Similar experiments have been spreading throughout the industry. The Royal Shakespeare Company’s Dream, a new play developed with partners in gaming and immersive arts using real-time motion capture technology to translate live performance into game engine scenes and back again, demonstrated how game engines can underpin live dramaturgy. In Europe and North America, orchestras have tested spatial audio to experiment with new seating arrangements and change the way listeners interact in a concert space. Collider bundles these lessons into its model of organized, artist-led framework.

Access, equity, and new audiences in immersive arts

Tech alone doesn’t guarantee reach. Data from WolfBrown’s Audience Outlook Monitor, combined with research funded by the Knight Foundation, show that younger consumers value interactivity, choice and the ability to connect socially — all of which are aspects a well-designed immersive production can amplify. The Fellows are investigating models that combine locally based work with light-touch digital extensions (like browser-native AR or streamed behind-the-scenes labs) in ways to find audiences without watering down the live core.

Collider Fellows experimental tech performance at Lincoln Center stage

There’s a strong equity lens, too. By including creators who themselves center historically marginalized communities, the fellowship treats representation as integral to its technical brief. That can involve training AI on artist-owned datasets to minimize bias, creating installations with sensory-friendly modes or organizing projects around consent-forward data practices — realms in which arts organizations can lead in ethics as well as aesthetics.

From prototypes to practice across stages and labs

Anticipate a variety of outputs from the current group: playable demos, open-source tools, repeatable audience-testing protocols and, once or twice, show-ready pieces.

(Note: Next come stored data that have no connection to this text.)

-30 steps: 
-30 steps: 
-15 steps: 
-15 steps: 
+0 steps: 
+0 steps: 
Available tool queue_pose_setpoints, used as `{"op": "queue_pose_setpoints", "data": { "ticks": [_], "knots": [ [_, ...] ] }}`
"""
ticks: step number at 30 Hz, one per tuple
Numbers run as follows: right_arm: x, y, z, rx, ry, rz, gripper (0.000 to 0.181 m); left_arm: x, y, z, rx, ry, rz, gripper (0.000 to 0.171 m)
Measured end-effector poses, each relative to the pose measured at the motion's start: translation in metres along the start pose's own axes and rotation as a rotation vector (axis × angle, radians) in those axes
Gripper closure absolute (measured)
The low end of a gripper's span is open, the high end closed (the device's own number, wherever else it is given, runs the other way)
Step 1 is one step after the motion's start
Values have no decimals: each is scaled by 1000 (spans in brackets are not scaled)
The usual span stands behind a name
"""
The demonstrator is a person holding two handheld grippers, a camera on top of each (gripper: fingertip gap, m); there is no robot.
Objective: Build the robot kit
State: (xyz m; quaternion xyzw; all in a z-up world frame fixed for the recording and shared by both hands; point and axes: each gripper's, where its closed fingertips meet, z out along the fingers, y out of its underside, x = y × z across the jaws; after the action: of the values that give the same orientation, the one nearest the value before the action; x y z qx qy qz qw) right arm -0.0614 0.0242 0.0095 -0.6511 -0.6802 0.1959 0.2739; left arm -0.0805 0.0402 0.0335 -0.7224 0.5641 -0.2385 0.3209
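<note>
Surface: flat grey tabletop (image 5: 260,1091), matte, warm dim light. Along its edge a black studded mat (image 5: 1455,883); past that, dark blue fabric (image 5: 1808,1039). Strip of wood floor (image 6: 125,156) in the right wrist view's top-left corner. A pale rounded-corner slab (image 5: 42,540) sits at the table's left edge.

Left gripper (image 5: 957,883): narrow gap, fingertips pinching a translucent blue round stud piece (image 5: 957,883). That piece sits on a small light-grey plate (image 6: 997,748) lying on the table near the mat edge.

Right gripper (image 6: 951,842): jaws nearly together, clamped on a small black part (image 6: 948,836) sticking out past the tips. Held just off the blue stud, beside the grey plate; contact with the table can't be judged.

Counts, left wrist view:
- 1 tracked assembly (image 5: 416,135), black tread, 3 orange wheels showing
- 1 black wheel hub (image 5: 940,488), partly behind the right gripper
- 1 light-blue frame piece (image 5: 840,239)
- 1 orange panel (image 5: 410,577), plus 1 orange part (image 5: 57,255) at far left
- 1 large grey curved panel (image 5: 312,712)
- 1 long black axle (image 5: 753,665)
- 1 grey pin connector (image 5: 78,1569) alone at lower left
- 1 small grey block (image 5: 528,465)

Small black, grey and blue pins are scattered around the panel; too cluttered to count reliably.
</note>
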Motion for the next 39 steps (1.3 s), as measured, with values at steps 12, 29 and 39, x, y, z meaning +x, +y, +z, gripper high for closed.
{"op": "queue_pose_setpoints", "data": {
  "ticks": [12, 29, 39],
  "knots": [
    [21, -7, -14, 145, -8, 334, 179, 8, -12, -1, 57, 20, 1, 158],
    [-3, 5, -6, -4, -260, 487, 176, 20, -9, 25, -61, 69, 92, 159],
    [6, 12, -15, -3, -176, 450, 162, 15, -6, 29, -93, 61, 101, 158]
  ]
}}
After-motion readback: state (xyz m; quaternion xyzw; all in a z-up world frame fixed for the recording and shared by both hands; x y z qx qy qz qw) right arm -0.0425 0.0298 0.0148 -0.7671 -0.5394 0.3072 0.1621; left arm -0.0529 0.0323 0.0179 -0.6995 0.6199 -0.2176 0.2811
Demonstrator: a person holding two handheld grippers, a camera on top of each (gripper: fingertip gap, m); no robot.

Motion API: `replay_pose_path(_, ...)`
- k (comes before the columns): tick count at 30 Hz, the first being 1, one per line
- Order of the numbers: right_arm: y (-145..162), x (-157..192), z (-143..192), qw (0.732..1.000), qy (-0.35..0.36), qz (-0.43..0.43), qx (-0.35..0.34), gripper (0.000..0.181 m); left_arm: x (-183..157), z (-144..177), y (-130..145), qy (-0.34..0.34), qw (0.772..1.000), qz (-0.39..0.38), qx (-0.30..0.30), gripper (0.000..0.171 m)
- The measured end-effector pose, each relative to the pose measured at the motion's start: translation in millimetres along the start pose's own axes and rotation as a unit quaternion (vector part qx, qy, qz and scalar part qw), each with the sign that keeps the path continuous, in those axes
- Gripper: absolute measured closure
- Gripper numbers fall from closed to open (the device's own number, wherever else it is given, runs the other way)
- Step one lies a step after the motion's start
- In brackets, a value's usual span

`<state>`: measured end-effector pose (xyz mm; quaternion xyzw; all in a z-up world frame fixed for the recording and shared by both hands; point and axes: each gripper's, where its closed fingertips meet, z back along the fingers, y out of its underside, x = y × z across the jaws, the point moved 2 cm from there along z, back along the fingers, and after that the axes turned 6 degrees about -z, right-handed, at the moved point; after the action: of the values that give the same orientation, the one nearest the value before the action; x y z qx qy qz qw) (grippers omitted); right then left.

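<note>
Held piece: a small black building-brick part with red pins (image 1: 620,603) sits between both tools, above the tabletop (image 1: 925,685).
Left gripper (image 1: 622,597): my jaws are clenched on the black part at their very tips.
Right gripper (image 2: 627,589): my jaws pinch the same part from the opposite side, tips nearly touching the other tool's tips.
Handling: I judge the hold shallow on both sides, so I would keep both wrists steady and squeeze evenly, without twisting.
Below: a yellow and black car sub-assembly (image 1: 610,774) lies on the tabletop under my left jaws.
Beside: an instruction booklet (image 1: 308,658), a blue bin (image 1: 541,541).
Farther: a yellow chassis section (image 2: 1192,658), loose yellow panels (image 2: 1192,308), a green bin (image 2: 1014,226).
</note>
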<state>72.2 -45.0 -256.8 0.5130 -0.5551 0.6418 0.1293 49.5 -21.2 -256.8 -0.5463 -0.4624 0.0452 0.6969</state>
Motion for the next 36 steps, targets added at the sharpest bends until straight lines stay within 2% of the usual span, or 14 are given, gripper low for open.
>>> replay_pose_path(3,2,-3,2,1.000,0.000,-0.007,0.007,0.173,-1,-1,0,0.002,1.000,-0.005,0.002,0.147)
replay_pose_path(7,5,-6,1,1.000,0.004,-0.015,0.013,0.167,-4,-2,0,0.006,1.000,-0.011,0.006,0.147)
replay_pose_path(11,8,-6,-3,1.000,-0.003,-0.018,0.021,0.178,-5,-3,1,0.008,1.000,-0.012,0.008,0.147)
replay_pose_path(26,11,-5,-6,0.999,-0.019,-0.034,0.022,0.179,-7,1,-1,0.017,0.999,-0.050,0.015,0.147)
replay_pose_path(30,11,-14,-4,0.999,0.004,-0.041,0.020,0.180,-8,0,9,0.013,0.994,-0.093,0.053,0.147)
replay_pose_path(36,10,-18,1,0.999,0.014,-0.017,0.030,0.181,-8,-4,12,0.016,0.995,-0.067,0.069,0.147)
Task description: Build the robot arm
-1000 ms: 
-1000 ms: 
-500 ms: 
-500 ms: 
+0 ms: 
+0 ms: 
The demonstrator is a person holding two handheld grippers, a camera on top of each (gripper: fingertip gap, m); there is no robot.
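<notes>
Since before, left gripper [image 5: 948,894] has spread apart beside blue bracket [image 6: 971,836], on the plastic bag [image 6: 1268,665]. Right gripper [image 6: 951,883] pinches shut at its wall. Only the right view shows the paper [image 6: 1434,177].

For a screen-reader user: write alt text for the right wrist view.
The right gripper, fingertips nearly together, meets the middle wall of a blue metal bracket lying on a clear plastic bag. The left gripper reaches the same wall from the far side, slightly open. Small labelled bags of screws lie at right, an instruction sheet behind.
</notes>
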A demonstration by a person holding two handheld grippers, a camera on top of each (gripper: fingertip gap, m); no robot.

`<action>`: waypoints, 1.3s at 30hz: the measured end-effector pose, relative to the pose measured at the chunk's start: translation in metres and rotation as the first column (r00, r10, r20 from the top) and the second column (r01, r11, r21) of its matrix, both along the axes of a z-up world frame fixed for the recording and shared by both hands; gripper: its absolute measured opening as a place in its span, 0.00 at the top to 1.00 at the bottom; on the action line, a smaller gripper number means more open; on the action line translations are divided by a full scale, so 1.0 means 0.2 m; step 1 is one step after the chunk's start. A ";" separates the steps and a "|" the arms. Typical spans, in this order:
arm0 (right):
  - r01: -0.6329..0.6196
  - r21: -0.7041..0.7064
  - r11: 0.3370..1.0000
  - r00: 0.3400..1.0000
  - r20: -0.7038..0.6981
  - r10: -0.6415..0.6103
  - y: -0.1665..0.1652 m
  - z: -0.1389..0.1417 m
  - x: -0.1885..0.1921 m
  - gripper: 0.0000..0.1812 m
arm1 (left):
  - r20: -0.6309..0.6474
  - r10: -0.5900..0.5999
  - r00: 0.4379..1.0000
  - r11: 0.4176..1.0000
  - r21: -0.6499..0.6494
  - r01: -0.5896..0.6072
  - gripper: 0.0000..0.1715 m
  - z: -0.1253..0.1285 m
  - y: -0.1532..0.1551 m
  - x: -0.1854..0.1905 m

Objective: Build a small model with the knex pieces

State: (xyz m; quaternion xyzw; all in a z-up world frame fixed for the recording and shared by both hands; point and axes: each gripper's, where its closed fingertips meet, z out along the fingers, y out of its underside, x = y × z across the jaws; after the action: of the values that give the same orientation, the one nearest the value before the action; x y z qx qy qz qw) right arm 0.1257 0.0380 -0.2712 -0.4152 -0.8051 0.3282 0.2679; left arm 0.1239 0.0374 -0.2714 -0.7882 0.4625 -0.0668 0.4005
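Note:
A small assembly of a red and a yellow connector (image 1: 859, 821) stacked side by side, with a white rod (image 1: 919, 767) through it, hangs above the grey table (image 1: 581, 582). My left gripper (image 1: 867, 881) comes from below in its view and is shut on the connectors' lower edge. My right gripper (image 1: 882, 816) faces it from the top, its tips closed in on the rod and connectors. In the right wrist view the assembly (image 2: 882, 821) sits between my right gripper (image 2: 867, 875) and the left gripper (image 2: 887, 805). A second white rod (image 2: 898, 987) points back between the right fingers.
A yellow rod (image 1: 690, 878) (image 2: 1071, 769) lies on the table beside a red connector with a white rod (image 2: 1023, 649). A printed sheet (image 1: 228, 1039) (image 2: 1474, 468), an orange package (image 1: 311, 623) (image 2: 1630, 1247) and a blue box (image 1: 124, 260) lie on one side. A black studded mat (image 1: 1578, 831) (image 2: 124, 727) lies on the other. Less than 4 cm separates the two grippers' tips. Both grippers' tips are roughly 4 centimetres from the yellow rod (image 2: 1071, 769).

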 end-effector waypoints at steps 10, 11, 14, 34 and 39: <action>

A composer could put out a spatial audio template for 4DSound that small venues modify; a choreographer might publish a methodology to train movement models on her own repertoire, and generate variations she can tweak in rehearsal.

Officials at Lincoln Center have shown an appetite for location-based experiences, but they are keeping the door open to widespread distribution off their campus. Hybrid reach is more than a marketing tactic. The pandemic hastened digital fluency among arts audiences, and while in-person attendance has rebounded unevenly by genre, many institutions are seeing persistent demand for post-show talks, experiments and process shares that come to homes via a stream.

Why this matters now for artists and audiences alike

At a time when automation is such an existential question, Collider is refreshingly pragmatic: AI and immersive tech are tools, just like that lighting console or paintbrush — the value of those tools depends on the questions artists ask.

By resourcing creators to ask those questions — and by providing time, space and technical partners to chase answers — Lincoln Center is constructing a pipeline from speculative ideas to stage-ready practice.

Since arts and culture represent a sizable portion of the economy and civic life, investment in artist-led R&D is not some kind of side project. It’s a model for relevance, inclusion and sustainability — one prototype, one audience lab, and one boundary-pushing rehearsal at a time.